## What the task requires
The listing, minus its pictures, is to be given again exactly.

## Raw data
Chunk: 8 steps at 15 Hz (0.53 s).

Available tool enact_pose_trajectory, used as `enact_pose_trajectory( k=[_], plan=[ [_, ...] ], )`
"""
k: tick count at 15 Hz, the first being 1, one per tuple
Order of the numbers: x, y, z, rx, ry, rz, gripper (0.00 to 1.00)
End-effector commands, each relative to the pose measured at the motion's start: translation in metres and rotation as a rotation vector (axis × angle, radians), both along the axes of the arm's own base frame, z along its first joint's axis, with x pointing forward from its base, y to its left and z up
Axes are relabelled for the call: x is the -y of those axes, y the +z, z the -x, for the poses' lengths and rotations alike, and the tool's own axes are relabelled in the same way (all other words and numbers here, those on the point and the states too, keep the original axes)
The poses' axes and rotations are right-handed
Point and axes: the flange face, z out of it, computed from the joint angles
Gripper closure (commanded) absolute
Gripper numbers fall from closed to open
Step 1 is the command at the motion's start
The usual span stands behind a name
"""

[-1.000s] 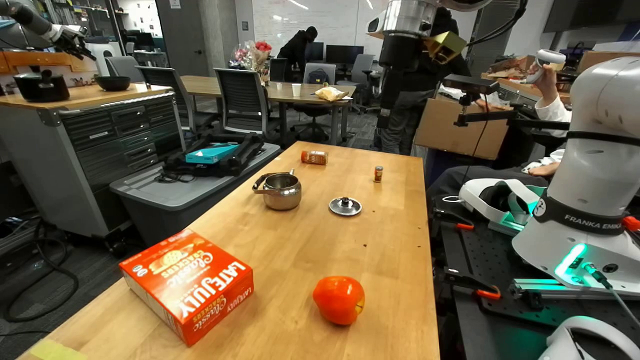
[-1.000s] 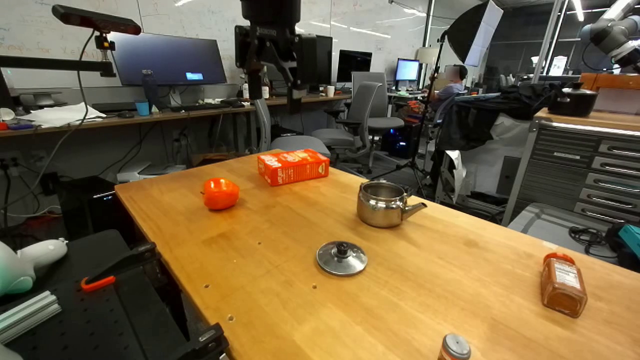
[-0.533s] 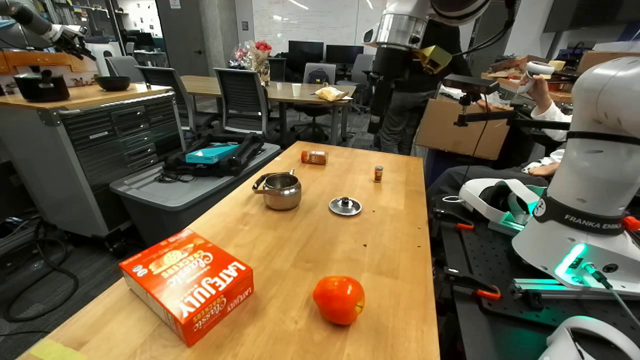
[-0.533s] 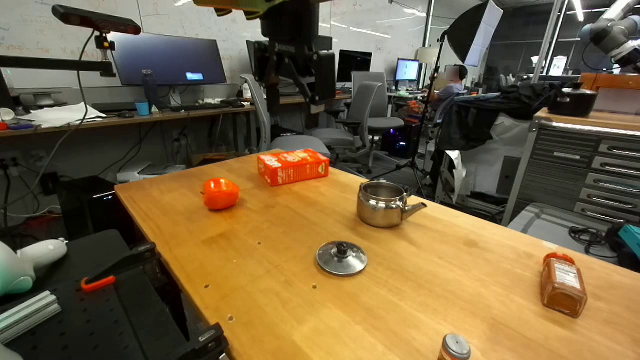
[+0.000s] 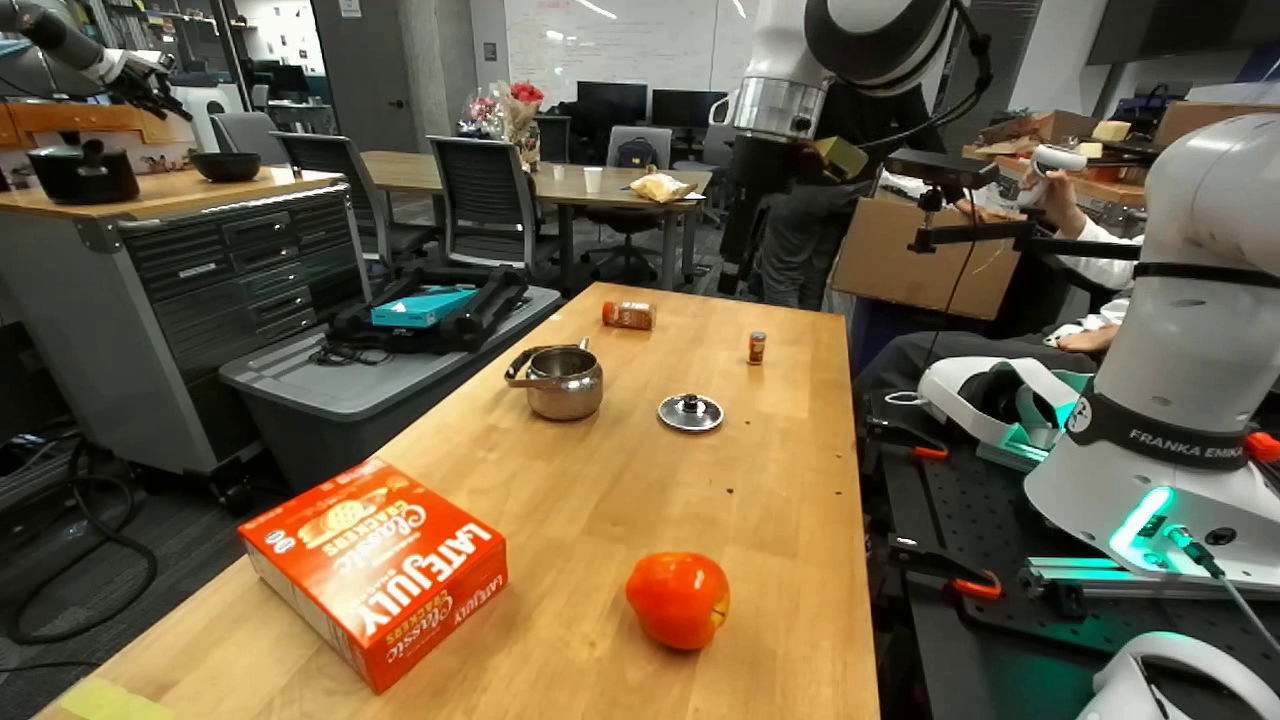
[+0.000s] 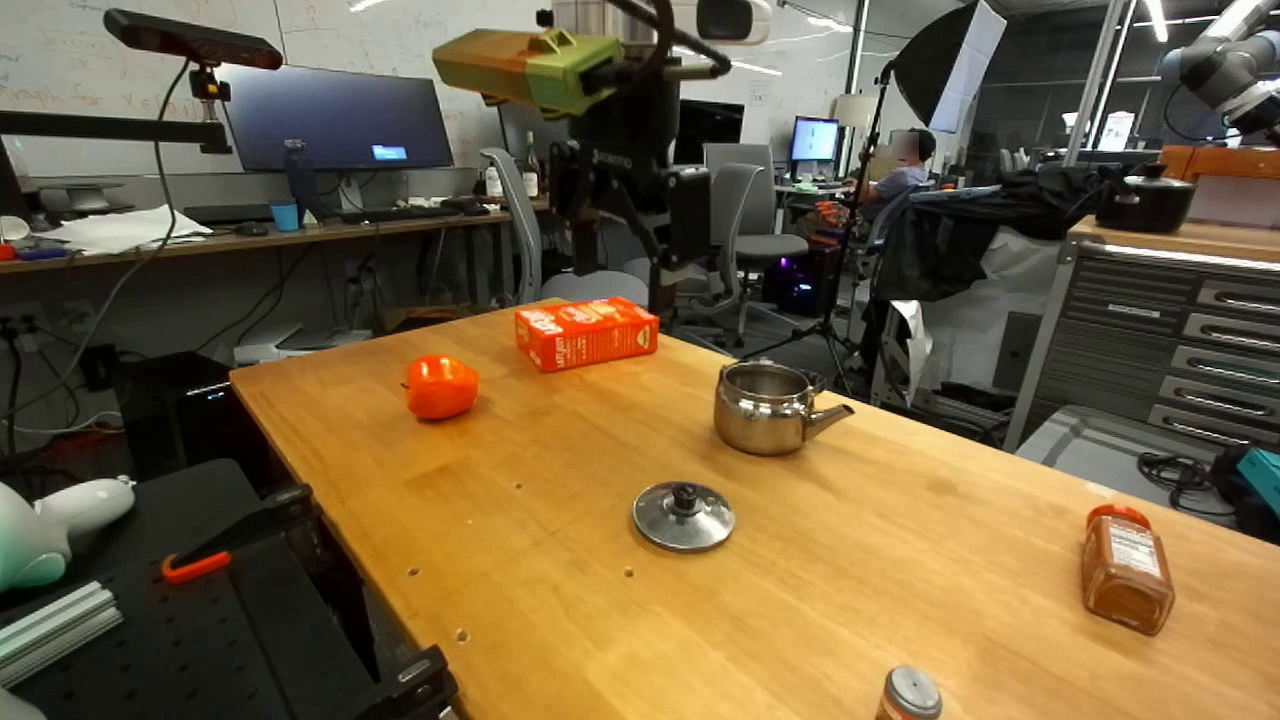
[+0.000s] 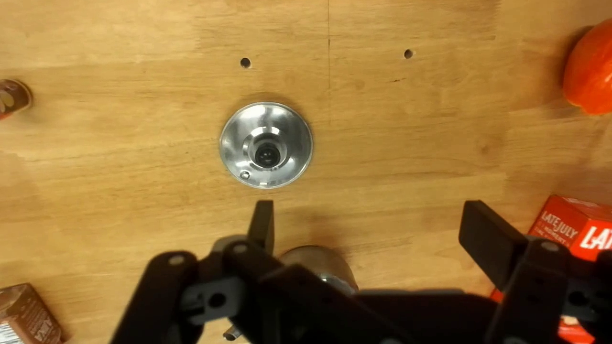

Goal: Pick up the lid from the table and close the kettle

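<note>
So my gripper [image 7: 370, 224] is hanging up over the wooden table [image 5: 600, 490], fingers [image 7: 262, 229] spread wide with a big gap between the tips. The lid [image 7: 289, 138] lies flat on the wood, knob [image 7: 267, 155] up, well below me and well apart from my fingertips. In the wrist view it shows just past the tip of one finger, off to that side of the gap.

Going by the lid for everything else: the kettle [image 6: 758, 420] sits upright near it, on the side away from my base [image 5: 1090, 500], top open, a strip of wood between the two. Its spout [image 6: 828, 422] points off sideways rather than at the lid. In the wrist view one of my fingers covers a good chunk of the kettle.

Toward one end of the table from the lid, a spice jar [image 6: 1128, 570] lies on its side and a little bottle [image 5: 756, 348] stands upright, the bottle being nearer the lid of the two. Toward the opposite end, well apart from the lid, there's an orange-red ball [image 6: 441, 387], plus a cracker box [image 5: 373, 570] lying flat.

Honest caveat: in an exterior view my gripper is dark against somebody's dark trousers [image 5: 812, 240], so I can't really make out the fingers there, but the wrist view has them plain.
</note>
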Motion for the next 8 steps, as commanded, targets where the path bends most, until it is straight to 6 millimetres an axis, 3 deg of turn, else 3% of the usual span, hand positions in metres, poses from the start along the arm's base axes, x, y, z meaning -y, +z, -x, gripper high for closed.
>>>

## Task answer
Chunk: 8 steps at 15 Hz (0.53 s).

Available tool enact_pose_trajectory, used as `enact_pose_trajectory( k=[_], plan=[ [_, ...] ], )`
"""
k: tick count at 15 Hz, the first being 1, one per tuple
Order of the numbers: x, y, z, rx, ry, rz, gripper (0.00 to 1.00)
End-effector commands, each relative to the pose measured at the motion's start: translation in metres and rotation as a rotation vector (axis × angle, radians), both along the axes of the arm's own base frame, z along its first joint's axis, with x pointing forward from its base, y to its left and z up
Axes are relabelled for the call: x is the -y of those axes, y the +z, z the -x, for the poses' lengths and rotations alike, and the tool's own axes are relabelled in the same way (all other words and numbers here, those on the point and the states too, keep the original axes)
The poses' axes and rotations are right-handed
Point and axes: the flange face, z out of it, computed from the joint angles
Gripper closure (commanded) absolute
Gripper numbers fall from closed to open
Step 1 is the command at the motion's start
The usual span stands behind a name
"""

[-1.000s] 
[-1.000s] 
[-0.533s] 
[-0.533s] 
[+0.000s] 
[+0.000s] 
[+0.000s] 

Goal: Pick up the lid from the table and close the kettle

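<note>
So my gripper [image 7: 370, 224] is hanging up over the wooden table [image 5: 600, 490], fingers [image 7: 262, 229] spread wide with a big gap between the tips. The lid [image 7: 289, 138] lies flat on the wood, knob [image 7: 267, 155] up, well below me and well apart from my fingertips. In the wrist view it shows just past the tip of one finger, off to that side of the gap.

Going by the lid for everything else: the kettle [image 6: 758, 420] sits upright near it, on the side away from my base [image 5: 1090, 500], top open, a strip of wood between the two. Its spout [image 6: 828, 422] points off sideways rather than at the lid. In the wrist view one of my fingers covers a good chunk of the kettle.

Toward one end of the table from the lid, a spice jar [image 6: 1128, 570] lies on its side and a little bottle [image 5: 756, 348] stands upright, the bottle being nearer the lid of the two. Toward the opposite end, well apart from the lid, there's an orange-red ball [image 6: 441, 387], plus a cracker box [image 5: 373, 570] lying flat.

Honest caveat: in an exterior view my gripper is dark against somebody's dark trousers [image 5: 812, 240], so I can't really make out the fingers there, but the wrist view has them plain.
</note>
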Motion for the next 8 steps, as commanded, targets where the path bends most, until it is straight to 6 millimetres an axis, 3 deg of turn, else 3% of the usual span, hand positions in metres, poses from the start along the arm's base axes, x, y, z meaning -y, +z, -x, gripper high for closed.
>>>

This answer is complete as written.